# [STORED DATA]
◆ ◆ ◆ ◆

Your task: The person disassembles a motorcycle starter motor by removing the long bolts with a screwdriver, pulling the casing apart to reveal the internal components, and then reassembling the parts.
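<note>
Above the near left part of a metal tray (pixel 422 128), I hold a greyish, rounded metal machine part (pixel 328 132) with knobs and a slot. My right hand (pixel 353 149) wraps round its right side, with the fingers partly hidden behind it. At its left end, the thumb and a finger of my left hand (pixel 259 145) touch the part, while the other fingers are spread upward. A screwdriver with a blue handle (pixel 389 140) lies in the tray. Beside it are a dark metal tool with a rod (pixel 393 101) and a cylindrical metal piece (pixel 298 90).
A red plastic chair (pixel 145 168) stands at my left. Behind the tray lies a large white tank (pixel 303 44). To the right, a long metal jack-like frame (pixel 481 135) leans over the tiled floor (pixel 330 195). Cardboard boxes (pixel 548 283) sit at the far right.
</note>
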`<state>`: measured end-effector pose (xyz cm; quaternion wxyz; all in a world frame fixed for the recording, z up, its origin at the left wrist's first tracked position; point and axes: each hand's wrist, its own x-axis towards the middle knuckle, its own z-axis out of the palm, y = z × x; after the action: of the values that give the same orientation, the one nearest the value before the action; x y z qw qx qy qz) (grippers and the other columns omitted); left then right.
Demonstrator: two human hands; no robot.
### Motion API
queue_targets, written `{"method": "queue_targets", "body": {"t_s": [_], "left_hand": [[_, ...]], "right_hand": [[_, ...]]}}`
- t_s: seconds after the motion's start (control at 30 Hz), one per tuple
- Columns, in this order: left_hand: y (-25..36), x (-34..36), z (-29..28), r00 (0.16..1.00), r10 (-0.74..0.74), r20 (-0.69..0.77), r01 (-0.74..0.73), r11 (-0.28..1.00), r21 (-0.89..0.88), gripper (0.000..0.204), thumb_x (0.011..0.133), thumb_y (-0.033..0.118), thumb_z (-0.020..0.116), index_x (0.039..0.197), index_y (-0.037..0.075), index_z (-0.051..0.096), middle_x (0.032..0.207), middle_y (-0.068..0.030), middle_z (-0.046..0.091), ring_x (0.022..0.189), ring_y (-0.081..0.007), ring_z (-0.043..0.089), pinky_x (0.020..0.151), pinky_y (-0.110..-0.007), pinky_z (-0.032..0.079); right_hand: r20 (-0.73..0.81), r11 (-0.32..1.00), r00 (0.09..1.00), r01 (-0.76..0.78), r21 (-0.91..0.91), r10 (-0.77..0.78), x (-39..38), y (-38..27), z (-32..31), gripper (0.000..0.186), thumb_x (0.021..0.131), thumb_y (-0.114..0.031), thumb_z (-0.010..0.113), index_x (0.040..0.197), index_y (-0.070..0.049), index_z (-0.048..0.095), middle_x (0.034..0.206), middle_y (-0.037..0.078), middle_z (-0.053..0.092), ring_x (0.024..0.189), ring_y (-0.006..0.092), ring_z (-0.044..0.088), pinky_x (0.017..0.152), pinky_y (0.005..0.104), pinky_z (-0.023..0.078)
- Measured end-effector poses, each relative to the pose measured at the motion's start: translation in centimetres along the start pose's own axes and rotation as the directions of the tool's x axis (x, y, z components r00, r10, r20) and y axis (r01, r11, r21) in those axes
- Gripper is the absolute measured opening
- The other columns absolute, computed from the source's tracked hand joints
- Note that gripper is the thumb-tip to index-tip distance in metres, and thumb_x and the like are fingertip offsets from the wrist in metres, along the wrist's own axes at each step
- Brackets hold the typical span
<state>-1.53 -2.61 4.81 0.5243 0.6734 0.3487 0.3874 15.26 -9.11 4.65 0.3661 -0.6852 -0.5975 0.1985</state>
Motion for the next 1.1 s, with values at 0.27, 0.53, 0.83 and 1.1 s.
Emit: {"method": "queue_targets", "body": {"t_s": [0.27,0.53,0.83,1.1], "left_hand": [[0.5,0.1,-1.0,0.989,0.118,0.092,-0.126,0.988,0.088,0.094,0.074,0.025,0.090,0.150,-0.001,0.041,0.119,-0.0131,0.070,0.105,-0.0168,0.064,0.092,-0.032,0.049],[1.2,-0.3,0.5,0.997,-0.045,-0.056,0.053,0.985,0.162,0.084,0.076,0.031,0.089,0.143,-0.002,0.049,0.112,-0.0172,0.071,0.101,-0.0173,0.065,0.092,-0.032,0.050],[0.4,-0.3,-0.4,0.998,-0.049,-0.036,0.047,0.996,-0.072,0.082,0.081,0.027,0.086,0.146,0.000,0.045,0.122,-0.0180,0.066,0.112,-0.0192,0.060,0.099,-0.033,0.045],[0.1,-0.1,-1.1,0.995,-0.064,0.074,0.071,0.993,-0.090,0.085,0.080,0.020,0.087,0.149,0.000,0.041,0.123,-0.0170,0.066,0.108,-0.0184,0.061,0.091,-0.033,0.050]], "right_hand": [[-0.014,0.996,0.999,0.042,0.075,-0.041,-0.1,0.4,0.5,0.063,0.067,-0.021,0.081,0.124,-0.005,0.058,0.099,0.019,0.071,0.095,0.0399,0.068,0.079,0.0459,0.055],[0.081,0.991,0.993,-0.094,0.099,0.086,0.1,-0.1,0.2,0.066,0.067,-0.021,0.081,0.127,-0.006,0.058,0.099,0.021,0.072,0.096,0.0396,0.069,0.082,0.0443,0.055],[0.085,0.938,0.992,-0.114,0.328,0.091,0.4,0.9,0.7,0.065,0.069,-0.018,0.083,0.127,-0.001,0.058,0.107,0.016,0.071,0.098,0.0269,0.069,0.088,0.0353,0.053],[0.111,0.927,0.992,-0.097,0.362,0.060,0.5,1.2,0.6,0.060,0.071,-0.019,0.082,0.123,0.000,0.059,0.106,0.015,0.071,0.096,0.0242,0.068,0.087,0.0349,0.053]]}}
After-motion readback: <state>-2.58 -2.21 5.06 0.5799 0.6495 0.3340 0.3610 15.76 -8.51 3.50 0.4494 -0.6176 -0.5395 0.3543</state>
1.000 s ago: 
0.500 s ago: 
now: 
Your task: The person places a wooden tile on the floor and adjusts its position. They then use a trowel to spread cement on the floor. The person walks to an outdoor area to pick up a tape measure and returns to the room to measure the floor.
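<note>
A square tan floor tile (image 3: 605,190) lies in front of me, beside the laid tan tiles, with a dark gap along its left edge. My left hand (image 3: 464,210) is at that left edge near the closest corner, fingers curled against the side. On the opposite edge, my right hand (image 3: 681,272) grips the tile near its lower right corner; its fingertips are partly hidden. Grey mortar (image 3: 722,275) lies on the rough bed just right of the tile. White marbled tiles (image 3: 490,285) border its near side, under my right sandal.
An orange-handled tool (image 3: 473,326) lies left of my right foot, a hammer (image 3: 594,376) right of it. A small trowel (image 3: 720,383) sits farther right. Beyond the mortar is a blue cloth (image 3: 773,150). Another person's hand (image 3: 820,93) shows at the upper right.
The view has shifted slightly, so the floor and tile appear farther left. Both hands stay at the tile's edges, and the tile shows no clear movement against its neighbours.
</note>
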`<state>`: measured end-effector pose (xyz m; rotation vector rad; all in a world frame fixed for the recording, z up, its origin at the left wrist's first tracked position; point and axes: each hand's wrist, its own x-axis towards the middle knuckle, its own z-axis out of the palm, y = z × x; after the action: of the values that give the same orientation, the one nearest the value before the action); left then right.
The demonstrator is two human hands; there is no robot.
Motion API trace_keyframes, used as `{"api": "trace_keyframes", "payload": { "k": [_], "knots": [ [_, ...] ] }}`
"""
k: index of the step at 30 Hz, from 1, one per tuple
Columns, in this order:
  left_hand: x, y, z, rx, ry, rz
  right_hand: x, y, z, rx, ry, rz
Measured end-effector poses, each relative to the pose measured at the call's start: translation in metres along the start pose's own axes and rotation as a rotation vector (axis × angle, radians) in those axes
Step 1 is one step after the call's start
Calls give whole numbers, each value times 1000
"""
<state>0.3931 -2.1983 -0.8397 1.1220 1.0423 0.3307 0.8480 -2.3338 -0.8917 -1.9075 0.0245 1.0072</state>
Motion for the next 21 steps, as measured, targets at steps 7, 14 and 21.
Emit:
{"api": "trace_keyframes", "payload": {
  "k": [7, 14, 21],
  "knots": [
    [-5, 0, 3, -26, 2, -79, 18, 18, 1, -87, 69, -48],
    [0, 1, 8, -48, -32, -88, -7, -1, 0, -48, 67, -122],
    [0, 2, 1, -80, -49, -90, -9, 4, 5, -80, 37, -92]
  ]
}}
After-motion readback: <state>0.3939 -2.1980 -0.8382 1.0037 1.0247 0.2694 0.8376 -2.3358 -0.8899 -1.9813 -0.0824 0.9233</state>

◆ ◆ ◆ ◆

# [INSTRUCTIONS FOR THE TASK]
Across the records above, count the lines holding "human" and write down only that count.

# [RESPONSE FOR THIS EXERCISE]
2